Segundo os biblistas, Santa Maria Madalena não foi a prostituta de que Lucas fala e que ungiu os pés do Senhor (Lc 7, 36-50), uma anônima pecadora conhecida na cidade. Também não é a outra Maria, irmã de Marta e Lázaro, a Maria de Betânia (Jo 12, 1-8). Esse engano deu origem a intensa devoção e inspirou grandes artistas.

Maria Madalena é o que diz seu nome: era de Mágdala, povoado de pescadores à margem do Lago de Tiberíades, mercado de peixes, cujas escavações nos anos 70 do século XX revelaram o desenho urbano da antiga vila. E escavações em 2009 possibilitaram a descoberta da antiga sinagoga, uma das mais antigas dentre as descobertas em Israel: sua posição na estrada que liga Nazaré a Cafarnaum indicaria como aquela frequentada por Jesus.

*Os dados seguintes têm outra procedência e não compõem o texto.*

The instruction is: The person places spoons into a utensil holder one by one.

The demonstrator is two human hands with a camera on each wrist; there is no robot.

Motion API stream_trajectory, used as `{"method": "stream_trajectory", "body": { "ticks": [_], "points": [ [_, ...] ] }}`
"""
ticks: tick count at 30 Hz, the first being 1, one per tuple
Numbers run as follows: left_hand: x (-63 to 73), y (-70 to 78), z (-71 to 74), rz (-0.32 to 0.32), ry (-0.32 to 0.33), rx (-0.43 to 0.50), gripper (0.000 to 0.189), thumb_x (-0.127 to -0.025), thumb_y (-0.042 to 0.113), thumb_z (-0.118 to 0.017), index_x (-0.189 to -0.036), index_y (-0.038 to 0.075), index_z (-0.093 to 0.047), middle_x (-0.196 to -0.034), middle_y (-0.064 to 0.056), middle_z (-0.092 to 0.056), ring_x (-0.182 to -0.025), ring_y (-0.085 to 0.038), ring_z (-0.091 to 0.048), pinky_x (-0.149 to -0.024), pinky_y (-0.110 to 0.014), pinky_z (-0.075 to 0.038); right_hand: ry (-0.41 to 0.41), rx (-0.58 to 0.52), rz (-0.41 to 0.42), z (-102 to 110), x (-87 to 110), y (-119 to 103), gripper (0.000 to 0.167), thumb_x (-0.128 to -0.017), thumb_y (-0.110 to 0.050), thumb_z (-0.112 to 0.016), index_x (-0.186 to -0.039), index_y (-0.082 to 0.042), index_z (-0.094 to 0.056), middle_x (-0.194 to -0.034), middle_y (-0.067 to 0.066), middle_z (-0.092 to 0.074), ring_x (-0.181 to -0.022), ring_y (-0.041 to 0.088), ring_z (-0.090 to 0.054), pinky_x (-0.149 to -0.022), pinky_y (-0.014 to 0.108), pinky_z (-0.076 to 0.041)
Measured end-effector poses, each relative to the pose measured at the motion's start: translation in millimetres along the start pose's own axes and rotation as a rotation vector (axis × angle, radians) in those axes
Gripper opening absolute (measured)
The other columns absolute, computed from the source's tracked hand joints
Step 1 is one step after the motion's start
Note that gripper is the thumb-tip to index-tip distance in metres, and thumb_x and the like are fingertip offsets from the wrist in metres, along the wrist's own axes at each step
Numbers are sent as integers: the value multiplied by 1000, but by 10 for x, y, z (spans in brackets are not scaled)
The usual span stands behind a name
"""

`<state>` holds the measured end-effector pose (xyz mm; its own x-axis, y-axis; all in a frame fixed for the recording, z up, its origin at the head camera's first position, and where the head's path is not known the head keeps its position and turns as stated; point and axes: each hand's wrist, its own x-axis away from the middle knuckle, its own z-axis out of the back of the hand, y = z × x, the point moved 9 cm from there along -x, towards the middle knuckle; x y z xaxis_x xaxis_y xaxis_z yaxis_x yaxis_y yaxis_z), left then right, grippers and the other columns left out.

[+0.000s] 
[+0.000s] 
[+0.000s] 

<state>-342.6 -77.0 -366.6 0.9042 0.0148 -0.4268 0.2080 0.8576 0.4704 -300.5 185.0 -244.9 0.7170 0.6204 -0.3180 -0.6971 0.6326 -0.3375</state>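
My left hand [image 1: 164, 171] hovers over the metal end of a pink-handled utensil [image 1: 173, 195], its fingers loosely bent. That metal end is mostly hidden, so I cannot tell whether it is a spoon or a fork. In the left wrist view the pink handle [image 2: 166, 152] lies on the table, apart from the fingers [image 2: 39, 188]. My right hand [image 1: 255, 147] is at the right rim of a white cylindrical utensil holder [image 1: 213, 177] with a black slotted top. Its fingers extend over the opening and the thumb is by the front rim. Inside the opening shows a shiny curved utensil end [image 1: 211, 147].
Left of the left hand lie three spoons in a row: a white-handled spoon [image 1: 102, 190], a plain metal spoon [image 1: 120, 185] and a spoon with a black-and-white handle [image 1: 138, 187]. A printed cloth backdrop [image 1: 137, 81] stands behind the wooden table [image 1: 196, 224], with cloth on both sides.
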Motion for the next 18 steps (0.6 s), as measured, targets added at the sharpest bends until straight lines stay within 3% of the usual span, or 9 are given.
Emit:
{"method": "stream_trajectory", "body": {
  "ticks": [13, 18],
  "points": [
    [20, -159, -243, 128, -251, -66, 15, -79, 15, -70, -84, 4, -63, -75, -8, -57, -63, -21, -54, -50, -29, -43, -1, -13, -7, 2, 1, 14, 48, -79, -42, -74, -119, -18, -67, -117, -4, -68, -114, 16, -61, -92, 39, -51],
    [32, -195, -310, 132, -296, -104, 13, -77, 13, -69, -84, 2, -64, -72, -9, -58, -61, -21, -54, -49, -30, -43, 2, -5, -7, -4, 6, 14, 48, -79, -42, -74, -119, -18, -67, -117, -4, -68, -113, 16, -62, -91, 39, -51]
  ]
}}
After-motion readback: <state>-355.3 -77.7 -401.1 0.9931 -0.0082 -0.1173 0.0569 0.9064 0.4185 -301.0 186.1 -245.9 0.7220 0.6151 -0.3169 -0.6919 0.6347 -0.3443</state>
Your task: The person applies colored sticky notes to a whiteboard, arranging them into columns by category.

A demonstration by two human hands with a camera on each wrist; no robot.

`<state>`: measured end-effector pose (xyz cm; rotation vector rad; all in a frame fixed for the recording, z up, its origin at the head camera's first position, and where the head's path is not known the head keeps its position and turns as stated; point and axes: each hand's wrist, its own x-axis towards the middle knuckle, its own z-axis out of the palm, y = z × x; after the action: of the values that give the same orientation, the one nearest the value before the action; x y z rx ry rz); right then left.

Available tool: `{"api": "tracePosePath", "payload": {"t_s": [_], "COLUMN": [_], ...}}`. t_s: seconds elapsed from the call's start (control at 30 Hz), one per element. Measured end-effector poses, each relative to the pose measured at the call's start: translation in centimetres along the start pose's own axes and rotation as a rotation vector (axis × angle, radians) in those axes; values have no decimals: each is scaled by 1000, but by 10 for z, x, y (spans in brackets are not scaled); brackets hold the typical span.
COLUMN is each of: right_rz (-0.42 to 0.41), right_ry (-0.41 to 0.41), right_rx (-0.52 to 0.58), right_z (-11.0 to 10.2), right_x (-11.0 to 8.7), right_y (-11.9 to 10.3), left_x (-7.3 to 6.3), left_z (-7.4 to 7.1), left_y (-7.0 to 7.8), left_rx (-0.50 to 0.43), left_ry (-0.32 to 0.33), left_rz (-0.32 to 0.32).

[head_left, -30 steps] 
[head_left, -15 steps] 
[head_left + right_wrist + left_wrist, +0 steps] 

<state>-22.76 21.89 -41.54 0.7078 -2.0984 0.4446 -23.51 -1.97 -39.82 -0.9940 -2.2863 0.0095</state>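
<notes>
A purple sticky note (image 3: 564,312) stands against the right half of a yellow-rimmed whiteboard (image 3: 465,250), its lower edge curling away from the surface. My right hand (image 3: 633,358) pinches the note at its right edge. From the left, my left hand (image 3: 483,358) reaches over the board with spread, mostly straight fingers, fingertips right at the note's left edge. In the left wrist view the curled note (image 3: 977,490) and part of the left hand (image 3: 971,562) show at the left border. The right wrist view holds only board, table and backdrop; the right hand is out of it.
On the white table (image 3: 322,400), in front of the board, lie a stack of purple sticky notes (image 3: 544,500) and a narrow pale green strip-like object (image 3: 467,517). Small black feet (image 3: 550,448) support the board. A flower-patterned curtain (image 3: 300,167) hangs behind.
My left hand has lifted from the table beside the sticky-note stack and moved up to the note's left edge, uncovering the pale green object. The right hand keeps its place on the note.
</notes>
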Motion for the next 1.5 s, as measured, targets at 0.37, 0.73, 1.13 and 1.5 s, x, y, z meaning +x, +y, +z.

Maria Madalena aparece pela primeira vez no capítulo 7 de Lucas, quando se narra que Jesus passou por cidades e povoados proclamando a Boa-nova do Reino de Deus, e com ele estavam os Doze a algumas mulheres que tinham sido libertadas de espíritos malignos e de enfermidades e que lhe serviam com seus bens. Entre elas estava “Maria, chamada Madalena, da qual tinham saído sete demônios”. Como escreveu o cardeal Gianfranco Ravasi, “em si mesma, a expressão [sete demônios] pode indicar um grave mal (sete é o número de plenitude) físico ou moral que afligiu a mulher de que Jesus tinha libertado.

Sofrendo um mal grave, de natureza desconhecida, Maria Madalena pertencia, assim, ao povo de homens, mulheres e crianças feridas em muitos aspectos que Jesus liberta do desespero para devolvê-los à vida e aos seus entes queridos. Jesus, em nome de Deus, só faz gestos de libertação do mal e de resgate da esperança perdida. O desejo humano de uma vida boa e feliz pertence à intenção de Deus, que é o Deus da cura, nunca cúmplice do mal.

Maria Madalena reaparece nos Evangelhos na hora mais terrível e dramática da vida de Jesus: em seu fiel apego ao Mestre acompanha-o ao Calvário juntamente com outras mulheres, para observá-lo de longe. Em seguida, se apresenta quando José de Arimatéia deposita o corpo de Jesus no túmulo, que é fechado com uma pedra. Depois, no sábado, na manhã do primeiro dia da semana volta ao túmulo e descobre que a pedra fora retirada e corre para contar o fato a Pedro e João, que, por sua vez, correm ao sepulcro para conferir a ausência do corpo do Senhor.

O encontro com o Ressuscitado  

Enquanto os dois discípulos voltam para casa, ela permanece ali, chorando. Inclinando-se no túmulo vê dois anjos e lhes pergunta se não sabiam onde colocaram o corpo do Senhor. Então, olhando para trás, ela vê Jesus, mas não o reconhece, acha que é o jardineiro. Quando Ele pergunta a razão de suas lágrimas e o que procurava, ela respondeu: “Senhor, se tu o levaste, diz-me onde o puseste, e eu vou buscá-lo”.  Jesus disse-lhe, então: “Maria!” (Jo 20,15-16). Citando-lhe o nome, Jesus se revela como o seu Senhor, aquele que ela procura.

O diálogo continua e Maria Madalena diz em hebraico: “Rabuni”, o que significa “Mestre”. Jesus diz: “Não me segures, pois ainda não subi para o Pai; mas vai dizer a meus irmãos: “Eu subo para meu Pai e vosso Pai, meu Deus e vosso Deus”. Maria Madalena foi e anunciou aos discípulos: “Eu vi o Senhor!”. E também narrou o que ele tinha dito “(Jo 20, 16-18).

Maria expressa a maternidade na fé e da fé. Com ela tem início a longa série das mães que, através dos séculos, se dedicam à geração de filhos e filhas de Deus. A decisão de Francisco é um dom belo, expressão de uma revolução antropológica que se refere à mulher e atinge toda a vida eclesial: entender que homem e mulher, numa dualidade encarnada, podem tornar-se anunciadores luminosos do Ressuscitado.